> _REQUIRED WORK_:
This exercise calls for an exact copy of the listing, with no pictures kept.

> _DATA PROVIDED_:
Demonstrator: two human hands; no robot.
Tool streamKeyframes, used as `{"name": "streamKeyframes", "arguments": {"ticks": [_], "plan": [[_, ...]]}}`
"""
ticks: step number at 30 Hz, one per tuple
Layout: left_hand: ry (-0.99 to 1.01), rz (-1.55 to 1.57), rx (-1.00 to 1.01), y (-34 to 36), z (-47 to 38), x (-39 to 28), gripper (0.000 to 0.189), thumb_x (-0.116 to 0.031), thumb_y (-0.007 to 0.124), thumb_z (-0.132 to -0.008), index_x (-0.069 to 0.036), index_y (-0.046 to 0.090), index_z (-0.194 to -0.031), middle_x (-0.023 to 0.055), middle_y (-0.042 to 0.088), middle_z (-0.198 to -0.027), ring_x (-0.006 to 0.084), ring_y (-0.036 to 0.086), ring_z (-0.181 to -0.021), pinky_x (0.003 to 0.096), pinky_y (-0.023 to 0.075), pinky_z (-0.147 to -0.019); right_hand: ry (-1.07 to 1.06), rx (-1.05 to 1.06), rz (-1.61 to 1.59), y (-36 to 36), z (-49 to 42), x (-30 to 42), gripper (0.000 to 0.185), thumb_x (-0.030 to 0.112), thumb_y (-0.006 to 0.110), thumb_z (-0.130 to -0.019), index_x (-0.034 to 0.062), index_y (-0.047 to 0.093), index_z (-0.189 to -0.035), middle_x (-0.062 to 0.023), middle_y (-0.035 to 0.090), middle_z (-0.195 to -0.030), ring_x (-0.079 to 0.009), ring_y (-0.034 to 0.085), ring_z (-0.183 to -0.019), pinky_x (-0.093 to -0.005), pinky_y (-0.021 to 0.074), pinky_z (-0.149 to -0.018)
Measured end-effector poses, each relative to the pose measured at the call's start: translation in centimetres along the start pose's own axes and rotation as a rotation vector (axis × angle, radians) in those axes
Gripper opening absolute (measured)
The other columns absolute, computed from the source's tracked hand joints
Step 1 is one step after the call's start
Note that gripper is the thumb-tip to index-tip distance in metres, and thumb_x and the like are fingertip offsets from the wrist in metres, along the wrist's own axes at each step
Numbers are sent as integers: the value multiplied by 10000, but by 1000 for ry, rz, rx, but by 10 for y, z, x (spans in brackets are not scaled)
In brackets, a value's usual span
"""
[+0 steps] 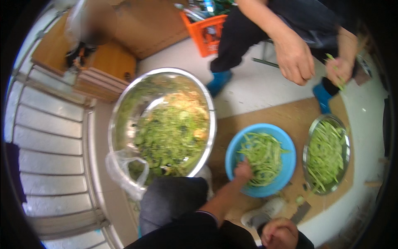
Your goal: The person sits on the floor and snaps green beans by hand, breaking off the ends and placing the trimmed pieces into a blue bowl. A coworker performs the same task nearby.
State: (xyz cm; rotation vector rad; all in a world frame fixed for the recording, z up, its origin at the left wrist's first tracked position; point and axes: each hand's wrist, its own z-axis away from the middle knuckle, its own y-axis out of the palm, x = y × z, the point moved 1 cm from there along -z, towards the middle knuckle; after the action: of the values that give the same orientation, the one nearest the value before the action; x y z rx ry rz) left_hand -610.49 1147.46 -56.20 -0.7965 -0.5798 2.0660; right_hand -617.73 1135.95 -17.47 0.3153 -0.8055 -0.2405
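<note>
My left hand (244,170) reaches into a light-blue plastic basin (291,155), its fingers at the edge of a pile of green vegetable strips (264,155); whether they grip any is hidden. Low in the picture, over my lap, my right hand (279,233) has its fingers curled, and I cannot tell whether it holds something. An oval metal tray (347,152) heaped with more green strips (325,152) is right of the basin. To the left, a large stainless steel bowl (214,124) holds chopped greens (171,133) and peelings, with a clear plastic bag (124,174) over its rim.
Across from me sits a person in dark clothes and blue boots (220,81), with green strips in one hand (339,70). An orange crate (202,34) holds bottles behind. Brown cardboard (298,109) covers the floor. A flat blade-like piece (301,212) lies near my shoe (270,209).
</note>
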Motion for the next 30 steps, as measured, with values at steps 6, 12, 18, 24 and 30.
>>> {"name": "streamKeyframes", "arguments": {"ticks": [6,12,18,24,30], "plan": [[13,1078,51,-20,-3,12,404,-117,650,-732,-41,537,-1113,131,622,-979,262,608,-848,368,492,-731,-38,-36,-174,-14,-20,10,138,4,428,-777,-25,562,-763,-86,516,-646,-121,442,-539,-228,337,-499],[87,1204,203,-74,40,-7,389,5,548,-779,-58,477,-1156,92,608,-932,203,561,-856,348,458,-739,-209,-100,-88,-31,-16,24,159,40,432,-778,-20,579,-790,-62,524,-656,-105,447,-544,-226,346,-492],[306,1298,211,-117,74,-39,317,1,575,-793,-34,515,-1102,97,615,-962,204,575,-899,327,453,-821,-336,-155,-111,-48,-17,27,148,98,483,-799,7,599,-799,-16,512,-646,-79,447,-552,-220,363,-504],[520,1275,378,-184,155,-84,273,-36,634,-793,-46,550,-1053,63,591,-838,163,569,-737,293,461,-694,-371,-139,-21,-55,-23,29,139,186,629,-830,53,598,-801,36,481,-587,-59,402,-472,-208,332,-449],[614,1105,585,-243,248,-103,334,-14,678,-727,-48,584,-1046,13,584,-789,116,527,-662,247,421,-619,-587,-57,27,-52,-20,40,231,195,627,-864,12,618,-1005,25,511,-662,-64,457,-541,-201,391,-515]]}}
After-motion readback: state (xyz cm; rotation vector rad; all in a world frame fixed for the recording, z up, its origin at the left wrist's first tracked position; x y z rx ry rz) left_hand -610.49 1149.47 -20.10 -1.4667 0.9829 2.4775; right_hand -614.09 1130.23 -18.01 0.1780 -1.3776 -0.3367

> _REPLY_:
Demonstrator: two human hands; no robot.
Tool streamKeyframes, used as `{"name": "streamKeyframes", "arguments": {"ticks": [_], "plan": [[_, ...]]}}`
"""
ticks: step number at 30 Hz, one per tuple
Layout: left_hand: ry (-0.99 to 1.01), rz (-1.55 to 1.57), rx (-1.00 to 1.01), y (-34 to 36), z (-47 to 38), x (-39 to 28), gripper (0.000 to 0.189), thumb_x (-0.116 to 0.031), thumb_y (-0.007 to 0.124), thumb_z (-0.132 to -0.008), index_x (-0.069 to 0.036), index_y (-0.046 to 0.090), index_z (-0.194 to -0.031), middle_x (-0.023 to 0.055), middle_y (-0.042 to 0.088), middle_z (-0.198 to -0.027), ring_x (-0.006 to 0.084), ring_y (-0.036 to 0.086), ring_z (-0.181 to -0.021), pinky_x (0.003 to 0.096), pinky_y (-0.023 to 0.075), pinky_z (-0.147 to -0.019); right_hand: ry (-1.07 to 1.06), rx (-1.05 to 1.06), rz (-1.61 to 1.59), y (-36 to 36), z (-49 to 42), x (-30 to 42), gripper (0.000 to 0.185), thumb_x (-0.030 to 0.112), thumb_y (-0.006 to 0.110), thumb_z (-0.130 to -0.019), index_x (-0.034 to 0.062), index_y (-0.047 to 0.093), index_z (-0.189 to -0.035), middle_x (-0.062 to 0.023), middle_y (-0.035 to 0.090), middle_z (-0.195 to -0.030), ring_x (-0.079 to 0.009), ring_y (-0.034 to 0.085), ring_z (-0.183 to -0.019), pinky_x (-0.093 to -0.005), pinky_y (-0.021 to 0.074), pinky_z (-0.149 to -0.018)
Measured end-effector poses, each relative to the pose measured at the call's start: translation in centimetres along the start pose's own axes and rotation as a rotation vector (axis × angle, radians) in those axes
Gripper opening absolute (measured)
The other columns absolute, computed from the source's tracked hand joints
Step 1 is one step after the call's start
Note that gripper is the thumb-tip to index-tip distance in metres, and thumb_x and the like are fingertip offsets from the wrist in metres, along the wrist's own axes at each step
Numbers are sent as integers: the value multiplied by 10000, but by 1000 for ry, rz, rx, but by 10 for y, z, x (spans in brackets are not scaled)
In brackets, a value's usual span
"""
[+0 steps] 
Your goal: The person sits on the floor and snaps green beans by hand, breaking off the ends and placing the trimmed pieces into a blue bowl. A coworker performs the same task nearby.
State: (xyz cm; rotation vector rad; all in a world frame fixed for the recording, z up, its origin at the left wrist's first tracked position; point and axes: each hand's wrist, its own z-axis away from the middle knuckle, its own y-axis out of the palm, x = y × z, the point moved 1 cm from there along -z, towards the middle knuckle; after the action: of the values that give the same orientation, the one nearest the value before the action; x y z rx ry rz) left_hand -610.49 1147.46 -56.20 -0.7965 -0.5798 2.0660; right_hand -617.73 1135.95 -17.47 0.3153 -0.8055 -0.2405
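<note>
My left hand (244,170) reaches into a light-blue plastic basin (291,155), its fingers at the edge of a pile of green vegetable strips (264,155); whether they grip any is hidden. Low in the picture, over my lap, my right hand (279,233) has its fingers curled, and I cannot tell whether it holds something. An oval metal tray (347,152) heaped with more green strips (325,152) is right of the basin. To the left, a large stainless steel bowl (214,124) holds chopped greens (171,133) and peelings, with a clear plastic bag (124,174) over its rim.
Across from me sits a person in dark clothes and blue boots (220,81), with green strips in one hand (339,70). An orange crate (202,34) holds bottles behind. Brown cardboard (298,109) covers the floor. A flat blade-like piece (301,212) lies near my shoe (270,209).
</note>
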Motion for the next 30 steps, as measured, with values at steps 6, 12, 18, 24 and 30.
>>> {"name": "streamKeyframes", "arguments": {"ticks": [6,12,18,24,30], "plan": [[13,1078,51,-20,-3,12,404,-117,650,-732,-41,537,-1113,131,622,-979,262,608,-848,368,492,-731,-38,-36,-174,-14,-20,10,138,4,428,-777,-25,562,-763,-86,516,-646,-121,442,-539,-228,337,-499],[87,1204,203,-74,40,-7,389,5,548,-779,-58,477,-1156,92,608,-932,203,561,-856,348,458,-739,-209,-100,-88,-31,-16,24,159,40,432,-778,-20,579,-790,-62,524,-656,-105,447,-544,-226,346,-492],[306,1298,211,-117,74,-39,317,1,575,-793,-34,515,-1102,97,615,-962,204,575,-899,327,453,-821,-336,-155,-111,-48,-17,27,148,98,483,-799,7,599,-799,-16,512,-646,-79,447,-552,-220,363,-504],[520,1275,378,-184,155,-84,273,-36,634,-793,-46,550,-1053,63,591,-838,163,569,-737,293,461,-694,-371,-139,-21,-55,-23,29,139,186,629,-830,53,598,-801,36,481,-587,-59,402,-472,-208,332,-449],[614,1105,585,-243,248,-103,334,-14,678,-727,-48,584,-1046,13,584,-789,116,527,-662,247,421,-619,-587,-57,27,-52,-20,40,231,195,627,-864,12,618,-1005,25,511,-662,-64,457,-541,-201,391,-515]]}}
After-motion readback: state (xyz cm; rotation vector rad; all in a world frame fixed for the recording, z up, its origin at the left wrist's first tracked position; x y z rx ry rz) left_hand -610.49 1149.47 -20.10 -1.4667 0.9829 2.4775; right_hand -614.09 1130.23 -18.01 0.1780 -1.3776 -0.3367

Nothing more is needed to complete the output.